The recent resurgence of racial murders in Meghalaya is truly unfortunate, but far from unprecedented (and not surprising). For most of the state’s existence since its formation in 1972, the atmosphere has generally been one of violence and racial tension; it is the relatively peaceful periods that were aberrations. And be it 1979 or 2024, no matter how the outside world has changed, this characteristic of Meghalaya remains virtually identical: at any time, at any place, an “unknown miscreant,” may murder a non-tribal and suffer no consequences.
I think, at this point, the non-tribals of Meghalaya and the well-meaning (but sadly ineffective) civil society members ought to recalibrate their ideas about the state. No, this is not a place where the rights of all citizens are upheld: no matter what the Constitution or the law say, rules written on paper are irrelevant in front of 45 years of cold, hard evidence that mocks them. No, the vast majority of society does not stand against the groups which murder freely: if they did, these groups would not be so prominent and powerful, and they certainly wouldn’t keep replenishing their ranks (and kill count) over generations and generations.
No, non-tribals are not “equal stakeholders,” in the state: they are simply unfortunate enough to be living here. No, the Church and other entities are not being hypocritical when they stay silent in the light of such incidents: after all, they have never claimed that non-tribal lives have value in the state. Their lack of outrage makes their stance clear, no matter what we may want to believe. And finally, no, the politicians are not to blame for these issues: the ordinary citizens have long made it clear they hold no opposition to such acts (and many, in fact, support them). We should stop using scapegoats and recognize that the cause of this problem is the common citizen, no one else.
Lastly, we should all hope for a future where all non-tribals have left Meghalaya.
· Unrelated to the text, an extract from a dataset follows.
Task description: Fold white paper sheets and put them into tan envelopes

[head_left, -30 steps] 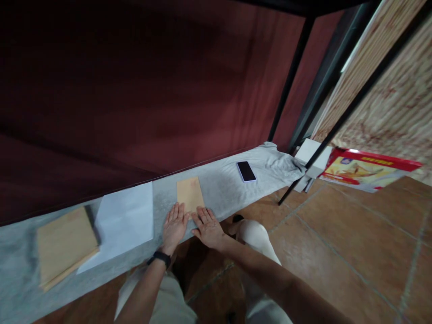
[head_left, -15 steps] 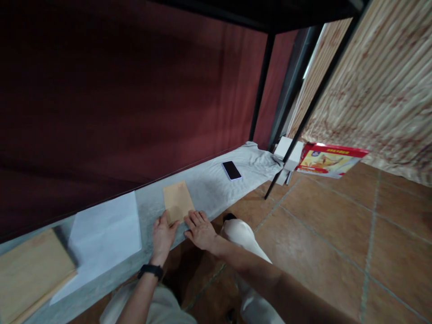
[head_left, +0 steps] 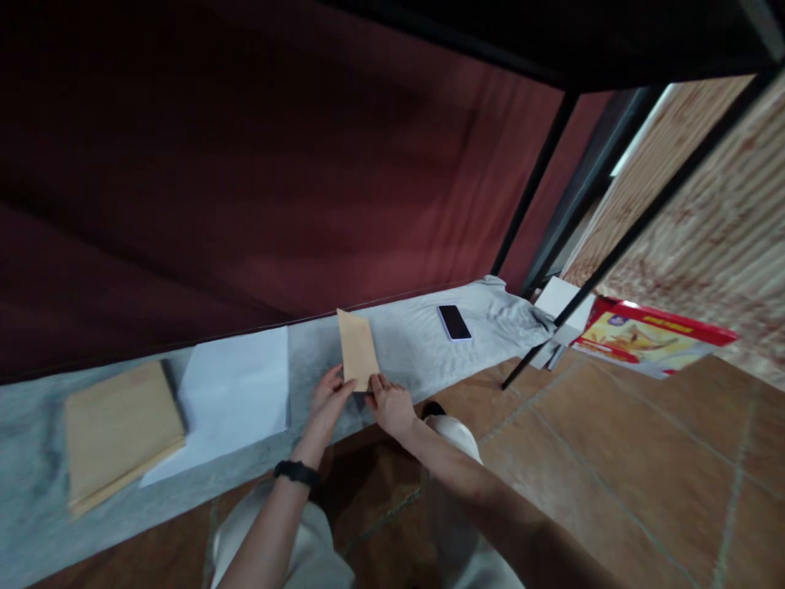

It will be the best outcome for everyone: the non-tribals will finally experience life in civilized society, the “unknown miscreants,” will no longer be inconvenienced by the offensive sight of “outsiders” existing, and the kind-hearted civil society members will no longer have to exert effort in well-intentioned but ineffective condemnations. It may take a while, but such a future will definitely come to pass, and it will be far better than the present we live in.